Tuesday, May 01, 2007

The Morning Express to Xiahe

XIAHE, China – The loud knocks on the door woke me. I opened my eyes to see the $5 hotel room was still pitch black.

"Xiahe! Xiahe!" A man screamed as he continued to knock on the door. "Six o'clock, Xiahe!"

"What time is it?" I said to Rebecca, my travelling companion. Her stiff Chinese mattress was a couple inches closer to the nightstand and a cellphone.

It was ten to six. Last night the hotel manager told us the bus to Xiahe would leave at 7:00 a.m. Our dingy accommodations overlooked the bus station, and there wasn't any hot water for a shower, so we set our alarms for 6:40. All we had to was throw on a pair of pants, put our packs on our backs and pile into the bus.

The man's calls became more intense. He tried English. "Six..." He fumbled for the right word, and not finding it, went back to Chinese. "Six-thirty! The bus is leaving at six-thirty!"

Thirty minutes later, Rebecca and I were the second and third passengers on an old Chinese bus bound for Xiahe. The town's dusty south bus station, had several other vehicles waiting to depart. These buses showed "Hezuo" as their destination, and were filled with Chinese Muslims with neat skull caps and head scarves.

The bus started trolling the streets of Linxia, looking for more passengars by inching along and having someone shout "Xiahe!" out the window. Linxia is a mostly Muslim town. The largest buildings are the town's grand mosques, which combine modern Chinese white tile with the curved domes and minarets of Islam.

We left the station as three, but slowly the bus began to fill up. A Tibetan woman her small child got on the near the market, two old men waved the bus down on the side of the street. Rebecca and I got out and bought steamed buns, a Pepsi and a local fruit that resembles large, brown grapes.

A kung-fu movie started playing on the bus' lone television. There were English subtitles, but I couldn't read them from the my seat at the back. The bus driver used the horn not only into indicate imminent danger, but also to point out all passing cars, motorcycles, pedestrians and domestic animals. This is to say that he honked constantly, blocking the movie. I put on my iPod, cranked up some repetitive techno, and looked at the changing landscape.

The boundary between the Muslim lands to the north and east and the Tibetan ones south and west are clearly marked. There's a toll booth and a giant rectangular written in the white-and-gold Tibetan style.
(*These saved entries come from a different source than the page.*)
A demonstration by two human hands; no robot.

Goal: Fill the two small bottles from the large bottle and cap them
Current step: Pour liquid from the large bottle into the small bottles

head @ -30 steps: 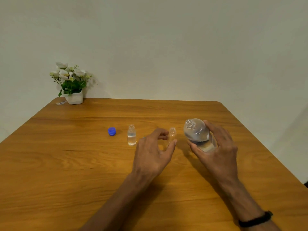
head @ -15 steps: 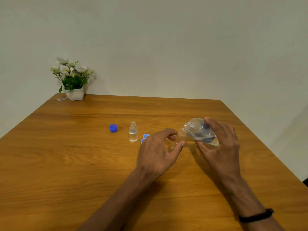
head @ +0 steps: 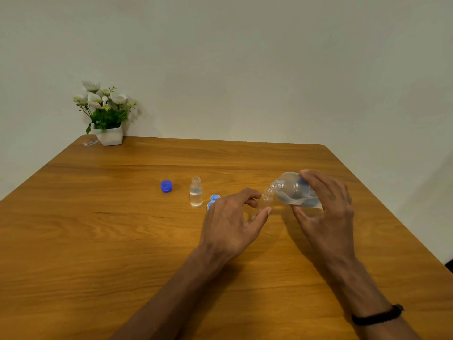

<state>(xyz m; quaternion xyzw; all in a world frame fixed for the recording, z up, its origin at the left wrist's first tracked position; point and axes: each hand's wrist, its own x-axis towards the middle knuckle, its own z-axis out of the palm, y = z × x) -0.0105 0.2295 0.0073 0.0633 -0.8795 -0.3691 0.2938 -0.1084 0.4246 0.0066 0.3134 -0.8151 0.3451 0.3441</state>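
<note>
Tilting the large bottle (head: 295, 191) toward my left, I hold it in my right hand (head: 326, 209), fingers over the top of its body and thumb underneath. Its uncapped mouth points left and slightly down, just beside the mouth of the small bottle (head: 264, 201) in my left hand (head: 230, 222). That hand pinches the small bottle between thumb and fingertips, the thumb near its lower part and the forefinger curled behind its neck; the bottle is clear, leans a little toward the large one, and I cannot tell whether any water is in it. Water lies pooled along the lower side of the large bottle.

Left of my left hand, the second small bottle (head: 196, 192) stands upright and uncapped on the desk (head: 98, 229), filled to somewhat above the middle. Between it and my knuckles, two light blue caps (head: 213, 200) peek out, partly hidden by the hand. Farther left, well apart from the bottle, sits a darker blue cap (head: 166, 186). At the desk's far left corner a white pot of flowers (head: 106, 114) stands against the wall. A black band (head: 377, 315) circles my right wrist.
</note>
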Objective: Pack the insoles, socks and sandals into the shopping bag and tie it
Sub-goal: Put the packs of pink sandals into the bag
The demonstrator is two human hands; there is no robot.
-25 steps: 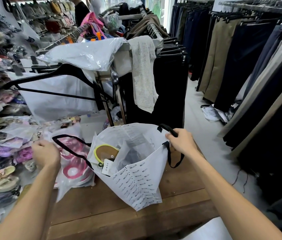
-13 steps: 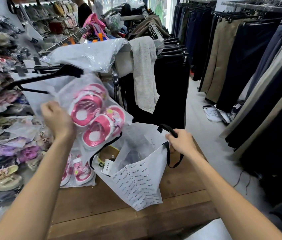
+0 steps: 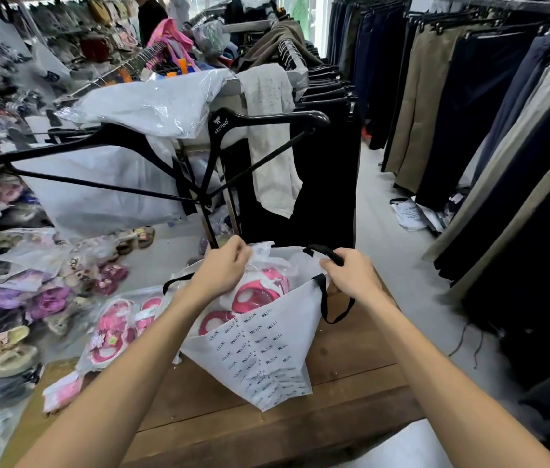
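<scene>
A white shopping bag (image 3: 266, 352) with small black lettering and black handles stands on the wooden table (image 3: 351, 393). My right hand (image 3: 351, 275) grips its right black handle and holds the mouth open. My left hand (image 3: 222, 268) pinches the clear plastic pack of pink and white sandals (image 3: 253, 292), which sits partly inside the bag's mouth. A second clear pack of pink sandals (image 3: 114, 332) lies on the table to the bag's left. What lies deeper in the bag is hidden.
Piles of bagged sandals and shoes (image 3: 6, 298) fill the left side. Black hangers (image 3: 219, 153) and plastic-wrapped garments hang on a rack just behind the bag. Racks of trousers (image 3: 469, 113) line the right, with a floor aisle (image 3: 385, 258) between.
My left hand lifted the pack of pink sandals off the table, carried it up and right, then lowered it into the bag's mouth. My right hand kept hold of the handle.
</scene>
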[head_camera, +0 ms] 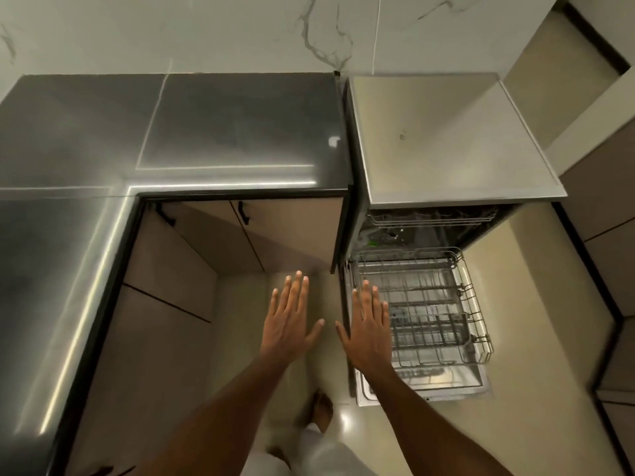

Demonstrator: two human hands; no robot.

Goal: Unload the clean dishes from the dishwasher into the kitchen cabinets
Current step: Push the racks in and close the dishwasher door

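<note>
Both hands were held out flat, palms down, fingers straight and slightly spread, and neither held anything. The left hand hung over the pale floor in front of the lower cabinets. The right hand was just beside it, thumbs nearly meeting, its fingers lying over the left edge of the lower rack; whether they touched the wire could not be told.

The lower rack was pulled out over the open door of the dishwasher. No dishes could be made out among its wires. The upper rack sat mostly inside the dark tub, and what it held was hard to see apart from a small green spot near its left side. No brand or writing could be read anywhere; a small dark mark on the dishwasher's grey top was too small to make out.

Left of the dishwasher, the dark glossy countertop turned a corner, and two black handles showed on the closed cabinet doors under its edge. The counter ran out of view at the left. A bare foot stood on the floor below the hands, blurred, beside pale clothing. Open floor lay between the counter corner and the dishwasher door, and more to the right of the door, bounded by dark-edged cabinets cut off at the right.
</note>
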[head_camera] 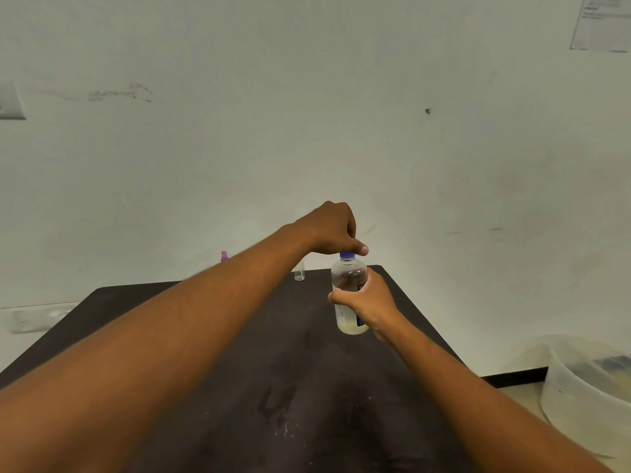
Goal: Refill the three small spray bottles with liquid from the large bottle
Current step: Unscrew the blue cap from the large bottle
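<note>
The large clear bottle (349,278) stands upright near the far right of the dark table (239,370). Pale liquid fills its bottom part. My right hand (367,300) is wrapped around its middle. My left hand (333,230) reaches over from the left, its fingers closed on the blue cap (347,256). A small clear spray bottle (299,272) stands at the table's far edge, just left of the large bottle. The pink top of another small bottle (224,256) shows above my left forearm; the rest of it is hidden. A third small bottle is not visible.
A pale wall rises right behind the table's far edge. A translucent plastic tub (587,387) sits low at the right, beside the table. A paper sheet (602,22) hangs on the wall at the top right.
</note>
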The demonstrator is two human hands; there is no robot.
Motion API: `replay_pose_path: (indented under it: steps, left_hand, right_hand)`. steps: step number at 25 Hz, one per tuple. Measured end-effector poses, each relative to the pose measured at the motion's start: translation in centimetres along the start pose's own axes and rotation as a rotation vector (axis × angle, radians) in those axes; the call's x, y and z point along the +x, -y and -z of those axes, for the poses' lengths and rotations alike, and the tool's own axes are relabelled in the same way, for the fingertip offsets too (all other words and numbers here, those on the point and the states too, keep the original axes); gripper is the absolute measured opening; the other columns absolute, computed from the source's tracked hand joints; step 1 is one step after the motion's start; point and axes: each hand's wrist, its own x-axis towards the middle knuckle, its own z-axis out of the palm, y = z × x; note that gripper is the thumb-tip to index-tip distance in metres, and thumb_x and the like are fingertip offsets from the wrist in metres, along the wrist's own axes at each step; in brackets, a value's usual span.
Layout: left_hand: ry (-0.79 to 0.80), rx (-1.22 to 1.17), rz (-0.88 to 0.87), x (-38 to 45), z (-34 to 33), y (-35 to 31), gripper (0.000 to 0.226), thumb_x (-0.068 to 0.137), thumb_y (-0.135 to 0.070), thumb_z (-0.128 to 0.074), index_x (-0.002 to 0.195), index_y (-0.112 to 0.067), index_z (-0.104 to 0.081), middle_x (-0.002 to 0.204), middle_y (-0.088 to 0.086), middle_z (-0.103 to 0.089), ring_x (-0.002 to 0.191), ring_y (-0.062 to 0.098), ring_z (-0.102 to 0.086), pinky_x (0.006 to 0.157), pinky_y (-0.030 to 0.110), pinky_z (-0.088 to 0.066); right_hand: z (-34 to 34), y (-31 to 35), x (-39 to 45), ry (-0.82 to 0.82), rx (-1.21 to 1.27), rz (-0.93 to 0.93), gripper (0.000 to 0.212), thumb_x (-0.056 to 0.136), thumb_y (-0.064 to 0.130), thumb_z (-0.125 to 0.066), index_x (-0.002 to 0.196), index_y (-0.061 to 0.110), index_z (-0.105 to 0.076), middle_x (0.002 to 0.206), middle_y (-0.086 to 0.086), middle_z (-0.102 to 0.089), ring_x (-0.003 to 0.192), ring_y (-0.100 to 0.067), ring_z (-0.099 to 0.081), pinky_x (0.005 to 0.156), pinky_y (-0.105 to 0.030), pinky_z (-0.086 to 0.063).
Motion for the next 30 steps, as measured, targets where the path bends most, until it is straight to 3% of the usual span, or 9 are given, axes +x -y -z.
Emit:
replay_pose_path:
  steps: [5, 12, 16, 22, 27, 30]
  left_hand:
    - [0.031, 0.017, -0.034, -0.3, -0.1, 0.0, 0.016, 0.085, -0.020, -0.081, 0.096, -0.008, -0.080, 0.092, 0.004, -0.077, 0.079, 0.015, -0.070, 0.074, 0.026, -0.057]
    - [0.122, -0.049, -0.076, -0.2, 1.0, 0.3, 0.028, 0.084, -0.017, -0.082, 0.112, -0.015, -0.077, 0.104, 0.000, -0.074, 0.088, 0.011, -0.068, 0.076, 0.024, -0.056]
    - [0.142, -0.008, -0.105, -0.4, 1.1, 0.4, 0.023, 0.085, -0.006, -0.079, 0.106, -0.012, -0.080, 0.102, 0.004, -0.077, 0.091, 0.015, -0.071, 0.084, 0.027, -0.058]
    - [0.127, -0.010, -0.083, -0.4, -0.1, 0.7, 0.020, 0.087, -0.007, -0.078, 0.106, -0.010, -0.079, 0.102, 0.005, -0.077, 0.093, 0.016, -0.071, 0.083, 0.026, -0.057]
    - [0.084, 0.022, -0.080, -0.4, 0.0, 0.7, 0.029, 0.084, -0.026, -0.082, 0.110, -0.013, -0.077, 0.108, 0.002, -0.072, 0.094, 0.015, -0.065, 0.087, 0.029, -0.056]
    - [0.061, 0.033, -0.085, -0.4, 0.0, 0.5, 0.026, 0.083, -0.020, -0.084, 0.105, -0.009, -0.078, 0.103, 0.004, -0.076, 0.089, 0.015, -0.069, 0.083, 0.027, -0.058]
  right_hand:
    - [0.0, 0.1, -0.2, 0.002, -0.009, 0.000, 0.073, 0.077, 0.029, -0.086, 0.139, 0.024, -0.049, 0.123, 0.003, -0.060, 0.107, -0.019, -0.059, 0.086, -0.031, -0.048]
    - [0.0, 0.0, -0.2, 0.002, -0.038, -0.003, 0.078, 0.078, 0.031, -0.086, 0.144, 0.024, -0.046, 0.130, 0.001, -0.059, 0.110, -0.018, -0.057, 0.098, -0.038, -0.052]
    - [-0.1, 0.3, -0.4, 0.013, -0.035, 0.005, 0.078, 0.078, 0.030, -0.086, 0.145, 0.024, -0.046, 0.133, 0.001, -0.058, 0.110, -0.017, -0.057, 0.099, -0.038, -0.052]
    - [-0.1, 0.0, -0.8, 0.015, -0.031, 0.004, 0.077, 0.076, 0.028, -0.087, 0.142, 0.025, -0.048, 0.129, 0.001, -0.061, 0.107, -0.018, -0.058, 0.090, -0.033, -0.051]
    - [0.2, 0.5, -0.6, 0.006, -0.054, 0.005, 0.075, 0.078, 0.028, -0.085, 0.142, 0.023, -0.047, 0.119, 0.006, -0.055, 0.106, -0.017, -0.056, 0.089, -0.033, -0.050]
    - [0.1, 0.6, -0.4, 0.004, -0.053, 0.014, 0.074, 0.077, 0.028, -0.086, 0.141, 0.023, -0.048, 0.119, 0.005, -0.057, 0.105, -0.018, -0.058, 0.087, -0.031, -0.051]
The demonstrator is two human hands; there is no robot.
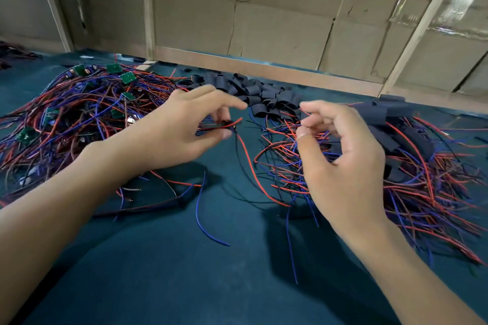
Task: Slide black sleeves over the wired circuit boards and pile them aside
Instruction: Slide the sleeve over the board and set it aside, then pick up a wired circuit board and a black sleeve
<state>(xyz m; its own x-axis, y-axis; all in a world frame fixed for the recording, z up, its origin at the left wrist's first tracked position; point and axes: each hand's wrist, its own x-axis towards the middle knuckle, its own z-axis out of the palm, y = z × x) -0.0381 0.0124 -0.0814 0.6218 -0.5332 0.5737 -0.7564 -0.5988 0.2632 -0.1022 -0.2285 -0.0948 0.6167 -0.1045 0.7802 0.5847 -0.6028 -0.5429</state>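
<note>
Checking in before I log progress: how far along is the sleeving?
Done: a pile of sleeved boards lies on the right. In hand: the left hand pinches a wired piece; the right hand holds nothing. Left: many bare green boards remain, with loose black sleeves behind.

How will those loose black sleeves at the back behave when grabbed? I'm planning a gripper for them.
The black sleeves look thin and flattened, so probably light and easily squashed. Lying heaped and overlapping, several may lift together. Being curled, some might roll.
</note>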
From here the road signs are marked in Chinese and Tibetan. Out the window I see farmers with round faces and rosy cheeks, some leading their tiny cows to grasslands away from the villages. The mountains on each side of the road are higher and more brown, at points they seem to rise thousands of feet above the dusty road.

The begins stopping at villages, and slowly the bus begins to empty. By the time we pull off the highway there are only a dozen people abroad. We enter Xiahe by driving down the town's main street, a wide and dusty lane the recalls the boom towns of the Wild West.

We got off the bus, and I looked down at my cell phone. 10:30. We still had the whole day to explore.